Establishing an end-to-end lineage for auditing and reporting is essential to any system, let alone critical systems like credit scoring models. To build an efficient, legally compliant, insight-based technology platform, linking raw data to input variables, to the data science model to overall model management is essential. Below are the key steps are taken into consideration while building such a governance protocol:

  • Understand the use case: Gain a clear understanding of the requirements, the business problem we are intending to solve, input variables, hypotheses, nature of the insights to be produced, the permissible usage of data and who has the authority to sign off on decisions.
  • Audit and track all data input: You should define, tag and version all raw and processed data(features) that is producing the insights.
  • Audit the insight models:All the trained model versions including the training data set are used and any hyper-parameters values have to be recorded.

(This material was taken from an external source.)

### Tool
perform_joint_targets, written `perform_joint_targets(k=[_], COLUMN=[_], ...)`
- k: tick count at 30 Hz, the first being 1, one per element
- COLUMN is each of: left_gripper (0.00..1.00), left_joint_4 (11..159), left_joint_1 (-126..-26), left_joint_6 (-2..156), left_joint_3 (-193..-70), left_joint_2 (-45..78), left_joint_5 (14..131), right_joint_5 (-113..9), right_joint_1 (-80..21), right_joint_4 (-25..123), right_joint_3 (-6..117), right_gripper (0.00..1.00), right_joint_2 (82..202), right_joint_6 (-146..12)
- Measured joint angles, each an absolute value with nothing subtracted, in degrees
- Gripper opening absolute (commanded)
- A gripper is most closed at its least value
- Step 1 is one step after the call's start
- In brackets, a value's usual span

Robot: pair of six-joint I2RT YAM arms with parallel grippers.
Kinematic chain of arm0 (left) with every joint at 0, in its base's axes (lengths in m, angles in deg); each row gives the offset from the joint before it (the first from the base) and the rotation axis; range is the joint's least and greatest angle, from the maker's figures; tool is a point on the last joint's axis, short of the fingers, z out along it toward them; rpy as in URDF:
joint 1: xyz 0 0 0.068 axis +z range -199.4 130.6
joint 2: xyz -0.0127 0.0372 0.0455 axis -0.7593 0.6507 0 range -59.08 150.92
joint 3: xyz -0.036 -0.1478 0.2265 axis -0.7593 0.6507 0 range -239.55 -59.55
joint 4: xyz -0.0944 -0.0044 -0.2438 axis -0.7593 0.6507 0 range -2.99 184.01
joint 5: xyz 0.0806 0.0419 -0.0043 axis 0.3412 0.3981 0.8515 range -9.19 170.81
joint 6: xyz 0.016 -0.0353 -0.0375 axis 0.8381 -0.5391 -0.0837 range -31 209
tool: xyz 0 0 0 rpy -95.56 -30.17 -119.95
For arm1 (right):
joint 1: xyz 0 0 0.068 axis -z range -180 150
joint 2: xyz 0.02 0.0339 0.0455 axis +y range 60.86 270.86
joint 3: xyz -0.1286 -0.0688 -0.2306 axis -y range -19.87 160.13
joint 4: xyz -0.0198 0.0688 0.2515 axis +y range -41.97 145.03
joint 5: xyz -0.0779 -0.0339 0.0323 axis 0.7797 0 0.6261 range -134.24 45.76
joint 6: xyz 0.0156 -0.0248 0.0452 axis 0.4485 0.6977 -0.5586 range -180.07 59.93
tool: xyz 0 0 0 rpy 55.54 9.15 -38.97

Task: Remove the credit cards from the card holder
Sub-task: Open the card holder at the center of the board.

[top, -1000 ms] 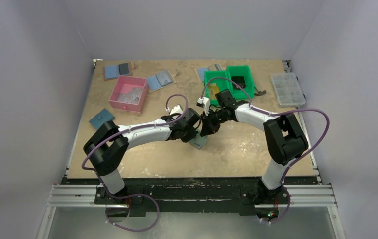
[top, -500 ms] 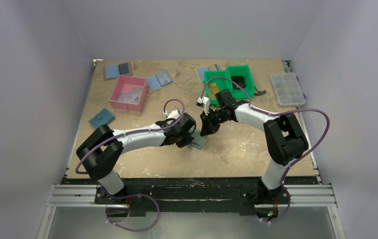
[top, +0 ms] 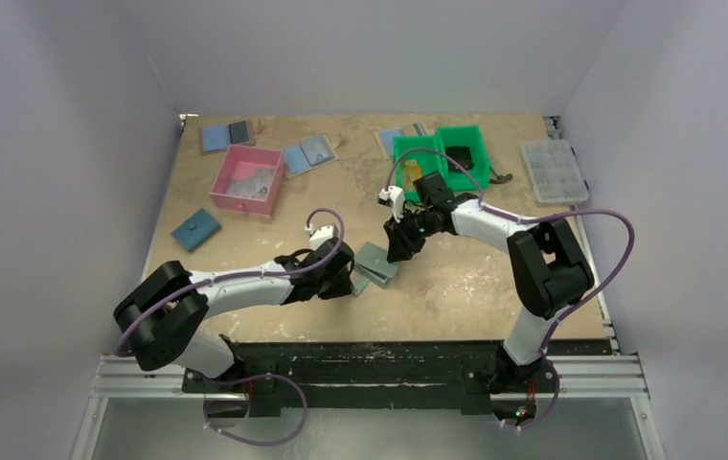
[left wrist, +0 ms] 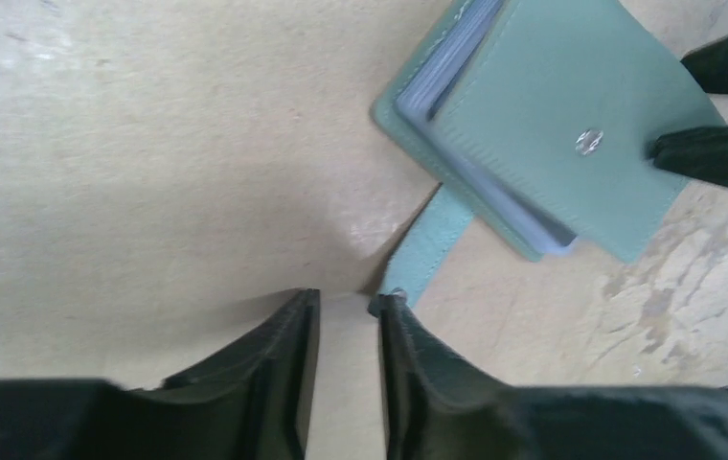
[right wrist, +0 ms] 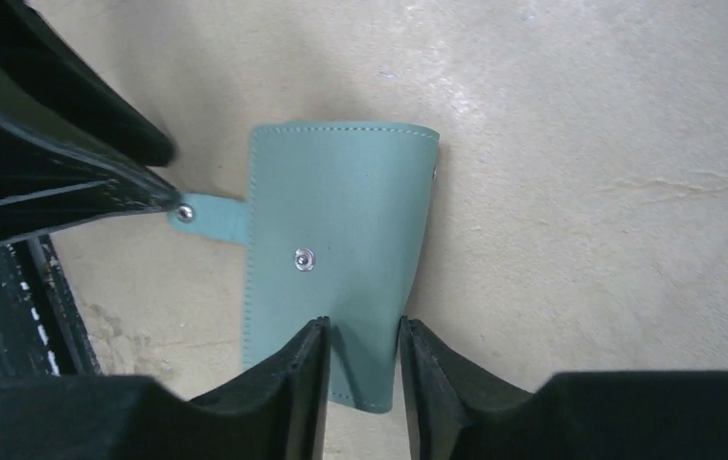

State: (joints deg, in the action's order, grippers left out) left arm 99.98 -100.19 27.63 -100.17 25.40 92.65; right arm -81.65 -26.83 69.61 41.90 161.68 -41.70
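The card holder (top: pixel 376 262) lies closed and flat on the table, grey-green side up, with a snap stud (right wrist: pixel 304 259) on its cover. Its strap (left wrist: pixel 432 244) sticks out toward my left gripper (left wrist: pixel 346 299), which is open a narrow gap with only bare table between the fingers. The strap's tip touches the right fingertip (left wrist: pixel 391 309). My right gripper (right wrist: pixel 360 331) hovers open over the holder's opposite edge (right wrist: pixel 365 383), fingers apart above the cover. No credit cards show; only pale edges (left wrist: pixel 456 105) sit between the covers.
A pink bin (top: pixel 245 179) stands at back left, green bins (top: pixel 440 158) at back centre, a clear compartment box (top: pixel 554 171) at back right. A dark blue wallet (top: pixel 195 229) lies left. Blue-grey folders (top: pixel 307 153) lie along the back.
My left arm drew back toward the near left and its jaws opened off the strap. The right jaws widened. The holder now lies flat between the two grippers.
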Motion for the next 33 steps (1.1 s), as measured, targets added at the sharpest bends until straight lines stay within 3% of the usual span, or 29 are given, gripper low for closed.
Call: perform_joint_targets(k=[2, 5, 10, 20, 33], left_gripper=[0.43, 0.48, 0.57, 0.63, 0.67], left_joint_4=[100.35, 101.03, 101.23, 96.09, 89.12], left_joint_1=[-100.19, -100.17, -100.04, -95.10, -91.80], left_joint_6=[29.32, 31.50, 35.04, 42.52, 55.87], left_joint_3=[-98.75, -98.29, -98.29, -98.20, -99.47], left_joint_2=[23.44, 21.10, 16.81, 8.07, 6.76], left_joint_5=[93.52, 94.66, 95.09, 88.60, 81.63], right_joint_5=[-79.97, -77.39, -74.24, -82.66, -95.47], right_joint_1=[-26.83, -26.83, -26.61, -22.74, -14.61], right_joint_4=[69.53, 69.44, 69.40, 75.86, 86.53], right_joint_3=[41.90, 41.90, 41.90, 41.93, 41.75], right_gripper=[0.58, 0.68, 0.76, 0.77, 0.79], right_joint_2=[161.65, 161.17, 156.69, 149.04, 137.41], right_joint_6=[-41.53, -41.35, -40.52, -28.57, -13.90])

  • Retrieve the insight output:This is the final output the model returns. Whether we are sending that output to a consumer or not, this has to be stored for compliance purposes. Wherever applicable, track the feedback from the end-user (or the actuals) to see the model performance. Observe the model output and see if the output (unintentionally) correlates to controversial features like gender.
  • Monitor the end-to-end pipeline:Build a process to monitor, store and analyze the end-to-end pipeline providing complete traceability into the insight generation. As in the credit limit case, the raw data, features, model algorithm, and the trained model versions resulted in determining the credit limit. This also takes into account the continuous training and decommissioning of model.

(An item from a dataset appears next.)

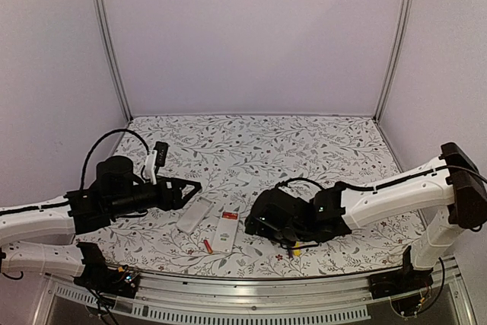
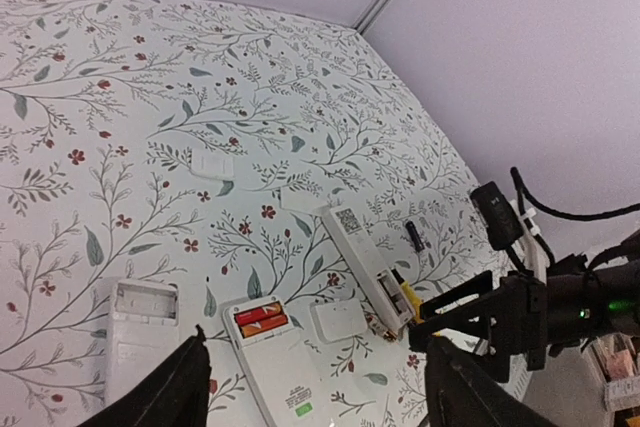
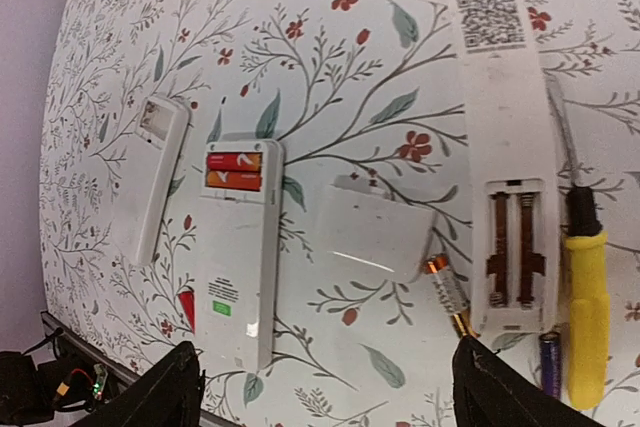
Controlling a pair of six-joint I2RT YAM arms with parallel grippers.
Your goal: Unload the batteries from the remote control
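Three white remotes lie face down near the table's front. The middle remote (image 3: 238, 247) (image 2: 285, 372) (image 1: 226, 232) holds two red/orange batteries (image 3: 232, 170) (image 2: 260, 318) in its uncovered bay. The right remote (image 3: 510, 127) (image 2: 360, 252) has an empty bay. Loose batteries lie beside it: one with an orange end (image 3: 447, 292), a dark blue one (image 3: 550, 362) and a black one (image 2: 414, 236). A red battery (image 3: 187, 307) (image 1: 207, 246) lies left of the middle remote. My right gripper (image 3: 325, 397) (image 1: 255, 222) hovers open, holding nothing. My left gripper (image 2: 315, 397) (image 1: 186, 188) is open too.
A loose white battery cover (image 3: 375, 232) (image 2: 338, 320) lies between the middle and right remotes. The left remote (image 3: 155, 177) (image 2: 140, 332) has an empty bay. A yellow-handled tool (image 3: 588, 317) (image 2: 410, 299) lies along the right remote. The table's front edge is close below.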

  • Audit the insight models:All the trained model versions including the training data set are used and any hyper-parameters values have to be recorded.

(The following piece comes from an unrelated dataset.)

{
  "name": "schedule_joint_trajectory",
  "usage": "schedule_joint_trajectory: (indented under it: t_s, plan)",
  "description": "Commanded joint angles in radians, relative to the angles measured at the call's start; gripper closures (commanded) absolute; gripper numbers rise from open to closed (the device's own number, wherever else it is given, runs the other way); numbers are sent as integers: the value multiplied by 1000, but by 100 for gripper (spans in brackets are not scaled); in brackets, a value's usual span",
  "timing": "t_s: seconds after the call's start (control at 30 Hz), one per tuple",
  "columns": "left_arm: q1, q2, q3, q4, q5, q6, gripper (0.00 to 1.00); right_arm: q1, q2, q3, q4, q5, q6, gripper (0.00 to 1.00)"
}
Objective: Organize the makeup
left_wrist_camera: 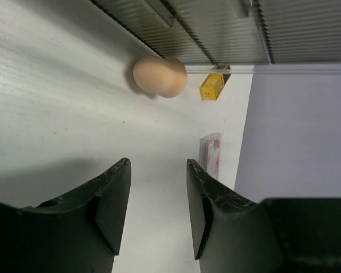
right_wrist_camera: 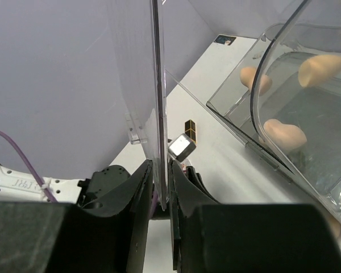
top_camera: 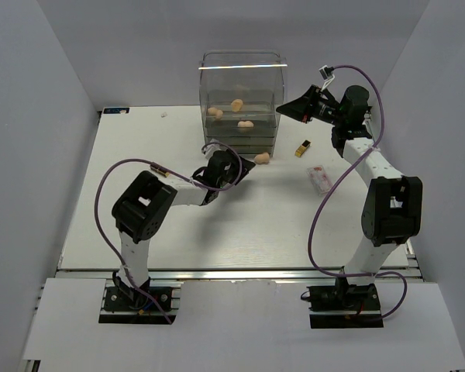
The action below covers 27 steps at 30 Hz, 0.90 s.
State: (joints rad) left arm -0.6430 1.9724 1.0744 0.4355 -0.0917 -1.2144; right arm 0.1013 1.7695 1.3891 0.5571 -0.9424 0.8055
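Observation:
Three peach sponges (top_camera: pixel 238 104) lie inside the tall clear drawer box (top_camera: pixel 217 85); they also show in the right wrist view (right_wrist_camera: pixel 284 133). A fourth sponge (top_camera: pixel 262 158) lies on the table just in front of the box, ahead of my open, empty left gripper (top_camera: pixel 244 167). In the left wrist view this sponge (left_wrist_camera: pixel 159 75) is well beyond the gripper (left_wrist_camera: pixel 157 165). A black-and-gold lipstick (top_camera: pixel 302 148) and a pink-white packet (top_camera: pixel 322 179) lie right of it. My right gripper (top_camera: pixel 288 109) is shut on the box's clear panel (right_wrist_camera: pixel 142 68).
The lipstick (left_wrist_camera: pixel 212 87) and packet (left_wrist_camera: pixel 211 153) lie near the right wall in the left wrist view. In the right wrist view a black-and-gold lipstick (right_wrist_camera: pixel 190 129) and a silver-ended square tube (right_wrist_camera: pixel 182 147) show past the gripper (right_wrist_camera: pixel 161 165). Grey walls enclose the table (top_camera: pixel 139 194).

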Motion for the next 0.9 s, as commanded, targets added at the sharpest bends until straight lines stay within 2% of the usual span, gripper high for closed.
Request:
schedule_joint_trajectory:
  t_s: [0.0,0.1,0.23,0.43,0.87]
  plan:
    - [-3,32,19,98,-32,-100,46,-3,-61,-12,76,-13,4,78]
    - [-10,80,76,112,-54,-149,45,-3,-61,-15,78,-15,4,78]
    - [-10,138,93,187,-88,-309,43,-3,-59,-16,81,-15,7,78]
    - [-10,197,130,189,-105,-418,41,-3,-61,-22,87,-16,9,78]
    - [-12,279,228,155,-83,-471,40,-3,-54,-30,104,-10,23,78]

"We have to connect the links among the data stewards, data engineers, data scientist, operational support personnals to bring a comprehensive end-to-end visibility across the model pipeline."

In Summary

Technology and compliance go hand in hand, and it is important to have the best technology along with proper governance criteria in place to avoid discrimination or reputationally damaging issues. Along with the excitement of what these machine learning algorithms do goes the governance: defining the business domains for all input attributes, permissible algorithms that can be used, tracing the data transformation of raw attributes, feature engineering jobs, model training, and model monitoring. This balance ensures that we can continue to apply advancements in deep learning, machine learning and neural networks to matters of regulatory, compliance, legal, marketing areas wherein organizations are able to improve their overall effectiveness and efficiency for satisfying regulators, mitigating risk, and preserving their reputations as ethical citizens and institutions.